### What is needed
Once you reach the line containing "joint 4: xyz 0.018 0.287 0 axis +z", copy it and every line after it exactly, through the end of the data below.
··· Exercise input ···
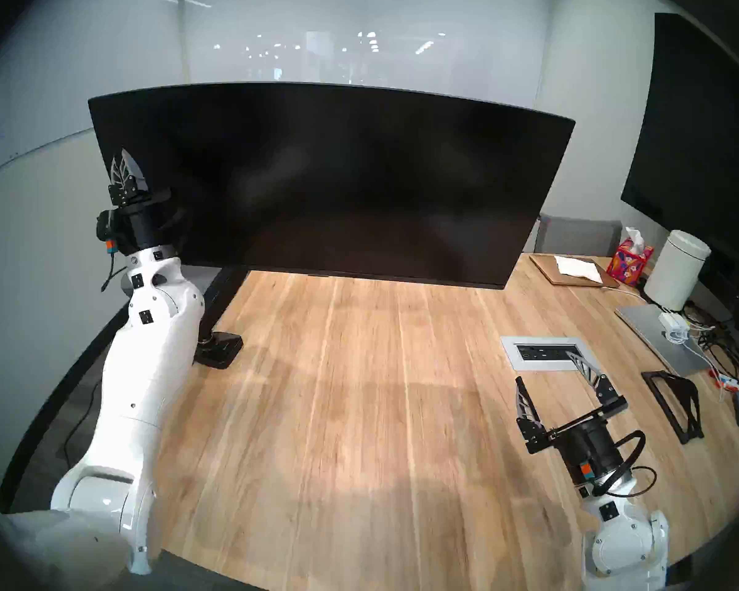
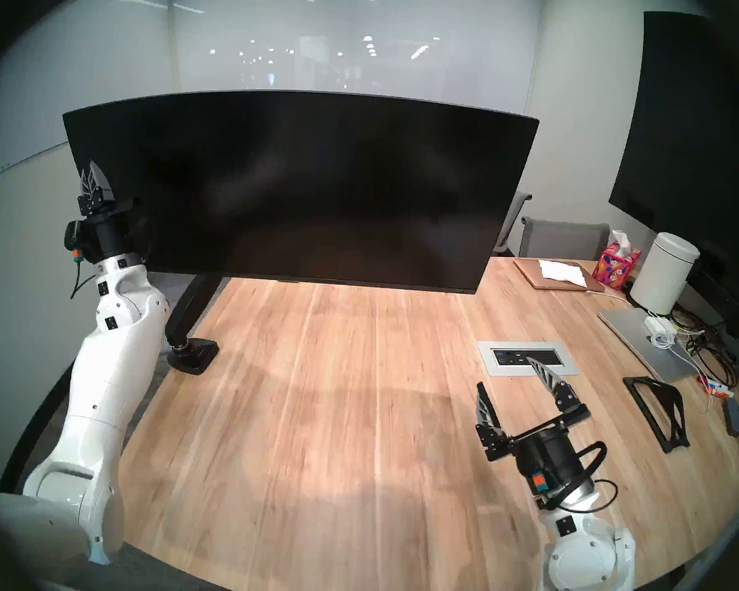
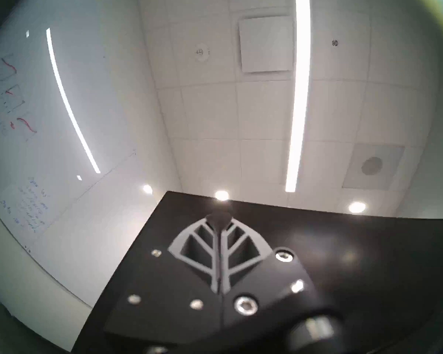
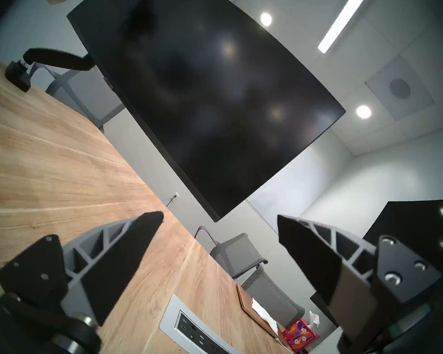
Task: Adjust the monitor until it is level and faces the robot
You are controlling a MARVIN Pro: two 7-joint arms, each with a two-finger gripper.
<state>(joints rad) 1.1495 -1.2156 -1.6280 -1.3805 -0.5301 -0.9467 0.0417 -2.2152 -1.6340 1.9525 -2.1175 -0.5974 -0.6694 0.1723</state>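
Note:
The monitor (image 1: pixel 329 180) is a very wide black screen floating above the far side of the wooden table (image 1: pixel 338 406), its face turned towards me. In the head views its right end hangs a little lower than its left. Its black arm runs down to a clamp base (image 1: pixel 219 348) at the table's left edge. My left gripper (image 1: pixel 123 157) points upward, shut with nothing between the fingers, in front of the screen's left end; whether it touches the screen (image 3: pixel 317 243) is unclear. My right gripper (image 1: pixel 545 368) stands open and empty low over the table, pointing at the monitor (image 4: pixel 210 95).
A grey power panel (image 1: pixel 547 353) is set into the table just ahead of the right gripper. At the right are a black stand (image 1: pixel 675 402), a silver laptop (image 1: pixel 658 334), cables, a white cylinder (image 1: pixel 679 274), a tissue box (image 1: pixel 630 259), a brown board (image 1: pixel 572 270) and a larger black screen (image 1: pixel 700 129).

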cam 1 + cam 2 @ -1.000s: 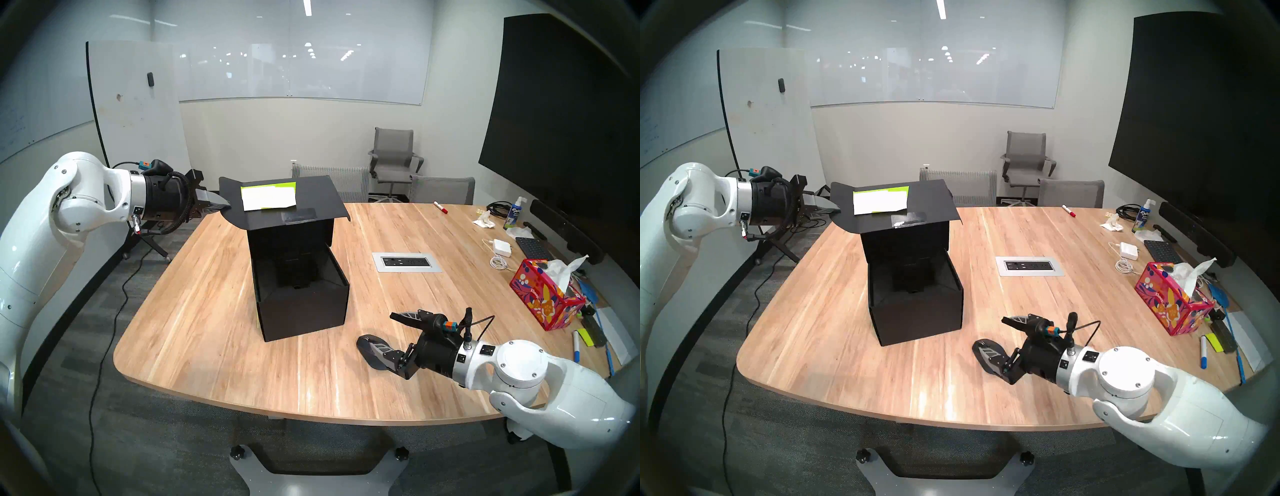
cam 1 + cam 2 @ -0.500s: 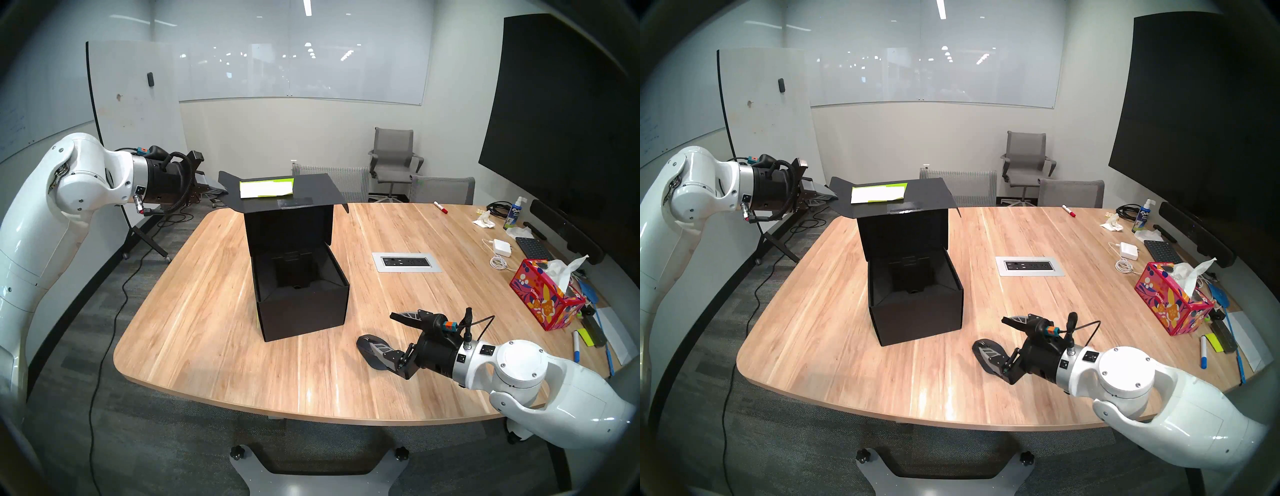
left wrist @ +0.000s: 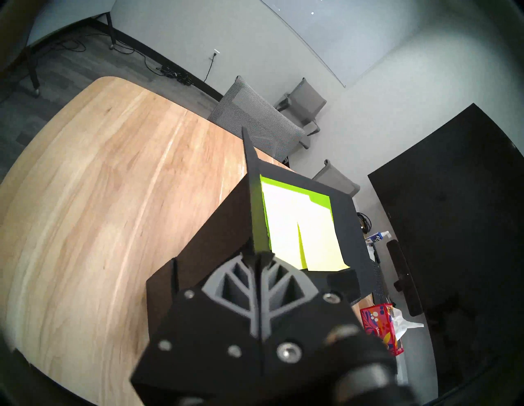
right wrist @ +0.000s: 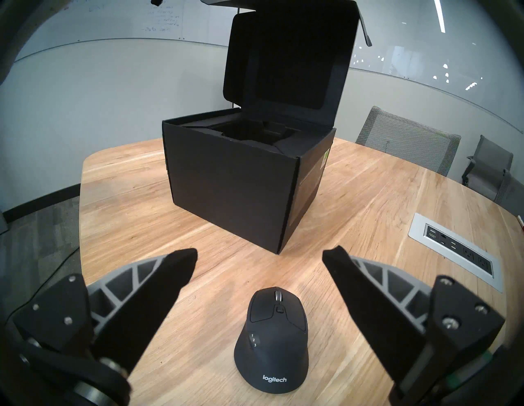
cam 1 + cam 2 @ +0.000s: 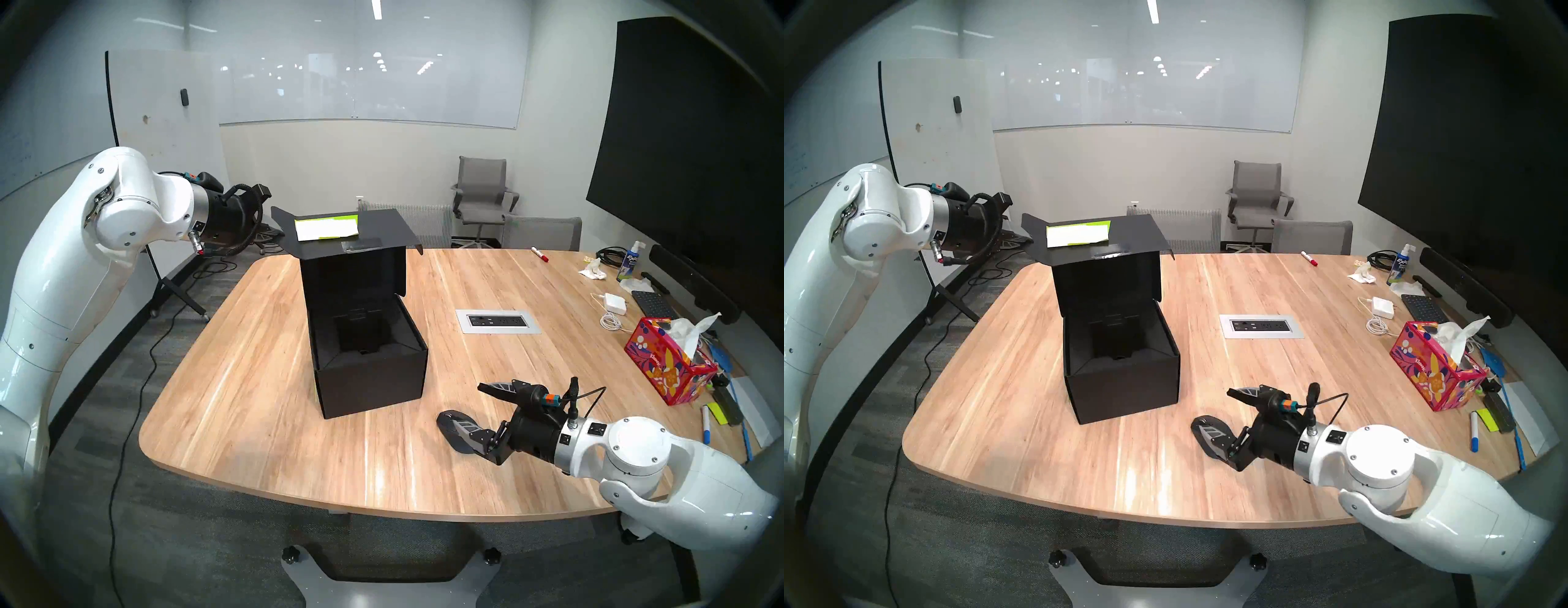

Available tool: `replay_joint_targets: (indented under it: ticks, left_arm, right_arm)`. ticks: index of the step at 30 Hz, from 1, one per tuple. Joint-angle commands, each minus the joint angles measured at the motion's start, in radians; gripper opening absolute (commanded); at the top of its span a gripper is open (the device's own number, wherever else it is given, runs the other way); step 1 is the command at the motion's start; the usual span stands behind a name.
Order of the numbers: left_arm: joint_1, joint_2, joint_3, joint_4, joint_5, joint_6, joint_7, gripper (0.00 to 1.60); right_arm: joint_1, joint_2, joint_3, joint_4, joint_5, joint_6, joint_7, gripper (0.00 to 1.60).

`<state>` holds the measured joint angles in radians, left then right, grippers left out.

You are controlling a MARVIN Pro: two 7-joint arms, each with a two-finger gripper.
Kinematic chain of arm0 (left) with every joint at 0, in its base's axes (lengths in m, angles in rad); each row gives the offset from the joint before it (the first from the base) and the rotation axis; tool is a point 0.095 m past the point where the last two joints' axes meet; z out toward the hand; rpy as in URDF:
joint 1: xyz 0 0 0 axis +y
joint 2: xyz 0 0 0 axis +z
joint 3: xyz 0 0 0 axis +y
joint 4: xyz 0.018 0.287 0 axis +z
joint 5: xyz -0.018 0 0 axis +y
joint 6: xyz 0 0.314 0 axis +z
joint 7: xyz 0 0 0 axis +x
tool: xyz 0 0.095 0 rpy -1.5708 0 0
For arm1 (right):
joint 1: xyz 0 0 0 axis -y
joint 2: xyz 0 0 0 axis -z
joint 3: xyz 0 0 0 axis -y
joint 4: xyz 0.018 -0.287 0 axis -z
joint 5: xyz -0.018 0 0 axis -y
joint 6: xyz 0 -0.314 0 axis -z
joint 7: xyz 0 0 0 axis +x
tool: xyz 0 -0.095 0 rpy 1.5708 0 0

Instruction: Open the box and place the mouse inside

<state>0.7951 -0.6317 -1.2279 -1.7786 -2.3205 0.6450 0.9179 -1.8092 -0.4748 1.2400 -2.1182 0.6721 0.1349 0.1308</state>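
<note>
The black box [image 5: 369, 378] stands mid-table with its lid [image 5: 352, 276] swung upright. The lid's end flap is bent level and carries yellow-green sticky notes [image 5: 326, 227]. My left gripper [image 5: 276, 232] is shut on the flap's left edge; the left wrist view shows the gripper [image 3: 256, 253] pinching the flap beside the notes [image 3: 300, 226]. The black insert's square recess [image 5: 360, 335] lies uncovered. In the right wrist view the black mouse [image 4: 272, 340] rests on the table before the box [image 4: 232, 181]. My right gripper [image 4: 259, 255] is open, one finger on each side of the mouse and not touching it.
A silver outlet panel [image 5: 498, 321] is set into the table to the box's right. At the far right sit a red floral tissue box [image 5: 670, 365], a white adapter [image 5: 616, 302], a keyboard [image 5: 653, 303], pens and a spray bottle [image 5: 632, 259]. Grey chairs [image 5: 543, 231] stand behind the table.
My left gripper has risen and swung back with the flap, bringing the lid from leaning over the opening to upright. The right arm and the mouse have not moved.
</note>
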Motion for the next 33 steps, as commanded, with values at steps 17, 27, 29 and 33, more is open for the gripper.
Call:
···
### Task solution
joint 4: xyz 0.018 0.287 0 axis +z
joint 5: xyz -0.018 0 0 axis +y
joint 6: xyz 0 0.314 0 axis +z
joint 7: xyz 0 0 0 axis +x
tool: xyz 0 0.095 0 rpy -1.5708 0 0
For arm1 (right):
joint 1: xyz 0 0 0 axis -y
joint 2: xyz 0 0 0 axis -z
joint 3: xyz 0 0 0 axis -y
joint 4: xyz 0.018 -0.287 0 axis -z
joint 5: xyz -0.018 0 0 axis -y
joint 6: xyz 0 -0.314 0 axis -z
joint 7: xyz 0 0 0 axis +x
tool: xyz 0 -0.095 0 rpy 1.5708 0 0

Instruction: Open the box and place the mouse inside

<state>0.7951 -0.6317 -1.2279 -1.7786 -2.3205 0.6450 0.9179 -1.8092 -0.4748 1.2400 -2.1182 0.6721 0.1349 0.1308</state>
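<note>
The black box [image 5: 369, 378] stands mid-table with its lid [image 5: 352, 276] swung upright. The lid's end flap is bent level and carries yellow-green sticky notes [image 5: 326, 227]. My left gripper [image 5: 276, 232] is shut on the flap's left edge; the left wrist view shows the gripper [image 3: 256, 253] pinching the flap beside the notes [image 3: 300, 226]. The black insert's square recess [image 5: 360, 335] lies uncovered. In the right wrist view the black mouse [image 4: 272, 340] rests on the table before the box [image 4: 232, 181]. My right gripper [image 4: 259, 255] is open, one finger on each side of the mouse and not touching it.
A silver outlet panel [image 5: 498, 321] is set into the table to the box's right. At the far right sit a red floral tissue box [image 5: 670, 365], a white adapter [image 5: 616, 302], a keyboard [image 5: 653, 303], pens and a spray bottle [image 5: 632, 259]. Grey chairs [image 5: 543, 231] stand behind the table.
My left gripper has risen and swung back with the flap, bringing the lid from leaning over the opening to upright. The right arm and the mouse have not moved.
</note>
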Motion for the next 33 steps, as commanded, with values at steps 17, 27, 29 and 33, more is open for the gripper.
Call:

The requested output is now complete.